Down to the last line, reproduce the data that follows, but skip the pictures.

☆ ☆ ☆ ☆ ☆

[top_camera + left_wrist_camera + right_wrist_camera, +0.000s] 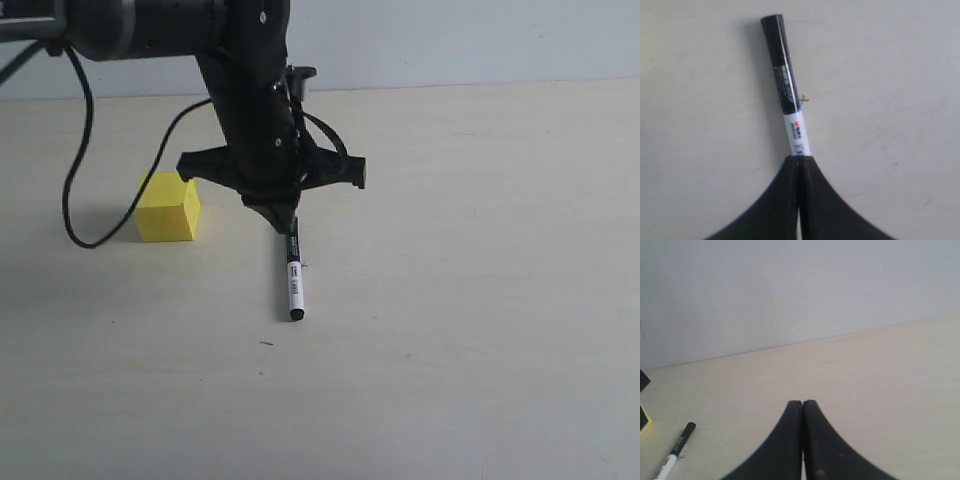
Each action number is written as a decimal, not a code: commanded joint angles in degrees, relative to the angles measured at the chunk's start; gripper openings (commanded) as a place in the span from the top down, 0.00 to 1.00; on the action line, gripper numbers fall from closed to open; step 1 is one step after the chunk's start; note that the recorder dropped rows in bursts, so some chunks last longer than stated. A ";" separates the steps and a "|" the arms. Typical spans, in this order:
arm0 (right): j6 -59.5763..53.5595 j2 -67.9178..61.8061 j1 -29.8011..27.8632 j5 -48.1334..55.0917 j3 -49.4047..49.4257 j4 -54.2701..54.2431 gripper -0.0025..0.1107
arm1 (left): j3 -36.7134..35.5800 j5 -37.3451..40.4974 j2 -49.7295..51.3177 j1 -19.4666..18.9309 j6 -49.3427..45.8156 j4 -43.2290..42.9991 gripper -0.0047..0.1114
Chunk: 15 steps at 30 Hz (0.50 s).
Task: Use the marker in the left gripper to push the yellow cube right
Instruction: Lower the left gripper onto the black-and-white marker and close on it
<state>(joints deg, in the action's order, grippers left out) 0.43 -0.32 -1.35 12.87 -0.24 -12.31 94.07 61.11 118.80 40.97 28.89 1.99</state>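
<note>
Marker (294,280), nearest us, is clenched at its far end by the left claw (285,222). Cube (168,207) sits at the claw's nine o'clock, apart. We judge pushing not begun; marker must first reach the cube's nine-o'clock side.

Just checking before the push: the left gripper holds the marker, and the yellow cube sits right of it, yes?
No. The left gripper holds the marker, but the yellow cube sits left of it, as the exterior view shows.

A pale beige tabletop (480,350) meets a plain light grey-blue wall (450,40) under soft, even light.
</note>
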 commanded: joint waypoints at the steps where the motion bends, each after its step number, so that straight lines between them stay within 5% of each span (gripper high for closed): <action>1: -0.43 0.05 0.01 -0.34 0.24 0.03 0.98 | 1.26 0.08 3.66 0.26 0.60 5.20 0.96; 11: -0.43 0.05 0.01 -0.34 0.24 0.03 0.98 | 1.38 -0.91 5.86 0.15 1.27 6.10 0.96; 15: -0.43 0.05 0.01 -0.34 0.24 0.03 0.98 | 1.38 -0.91 5.86 0.15 1.51 5.87 0.64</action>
<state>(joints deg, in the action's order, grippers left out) 0.43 -0.32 -1.35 12.87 -0.24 -12.31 95.11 60.53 124.84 41.06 29.49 7.51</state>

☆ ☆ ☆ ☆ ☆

SOLUTION FOR THIS EXERCISE:
[top_camera + left_wrist_camera + right_wrist_camera, +0.000s] 
Each action number is written as a decimal, not a code: commanded joint angles in degrees, relative to the angles measured at the chunk's start; gripper openings (commanded) as a place in the span from the top down, 0.00 to 1.00; on the action line, gripper numbers fall from closed to open; step 1 is one step after the chunk's start; note that the recorder dropped rows in bursts, so some chunks last longer than stated. A ";" separates the steps and a "|" the arms. Typical spans, in this order:
arm0 (right): j6 -59.5763..53.5595 j2 -67.9178..61.8061 j1 -29.8011..27.8632 j5 -48.1334..55.0917 j3 -49.4047..49.4257 j4 -54.2701..54.2431 gripper -0.0025..0.1107
arm1 (left): j3 -36.7134..35.5800 j5 -37.3451..40.4974 j2 -49.7295..51.3177 j1 -19.4666..18.9309 j6 -49.3427..45.8156 j4 -43.2290..42.9991 gripper -0.0047..0.1114
Chunk: 15 steps at 30 Hz (0.50 s).
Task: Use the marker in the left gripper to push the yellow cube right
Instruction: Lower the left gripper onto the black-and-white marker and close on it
<state>(joints deg, in the action's order, grippers left out) 0.43 -0.32 -1.35 12.87 -0.24 -12.31 94.07 61.11 118.80 40.97 28.89 1.99</state>
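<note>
Marker (294,280), nearest us, is clenched at its far end by the left claw (285,222). Cube (168,207) sits at the claw's nine o'clock, apart. We judge pushing not begun; marker must first reach the cube's nine-o'clock side.

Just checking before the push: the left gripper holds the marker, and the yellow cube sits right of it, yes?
No. The left gripper holds the marker, but the yellow cube sits left of it, as the exterior view shows.

A pale beige tabletop (480,350) meets a plain light grey-blue wall (450,40) under soft, even light.
</note>
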 commanded: joint waypoints at the steps where the motion bends, each after its step number, so that straight lines between them stay within 5% of each span (gripper high for closed): <action>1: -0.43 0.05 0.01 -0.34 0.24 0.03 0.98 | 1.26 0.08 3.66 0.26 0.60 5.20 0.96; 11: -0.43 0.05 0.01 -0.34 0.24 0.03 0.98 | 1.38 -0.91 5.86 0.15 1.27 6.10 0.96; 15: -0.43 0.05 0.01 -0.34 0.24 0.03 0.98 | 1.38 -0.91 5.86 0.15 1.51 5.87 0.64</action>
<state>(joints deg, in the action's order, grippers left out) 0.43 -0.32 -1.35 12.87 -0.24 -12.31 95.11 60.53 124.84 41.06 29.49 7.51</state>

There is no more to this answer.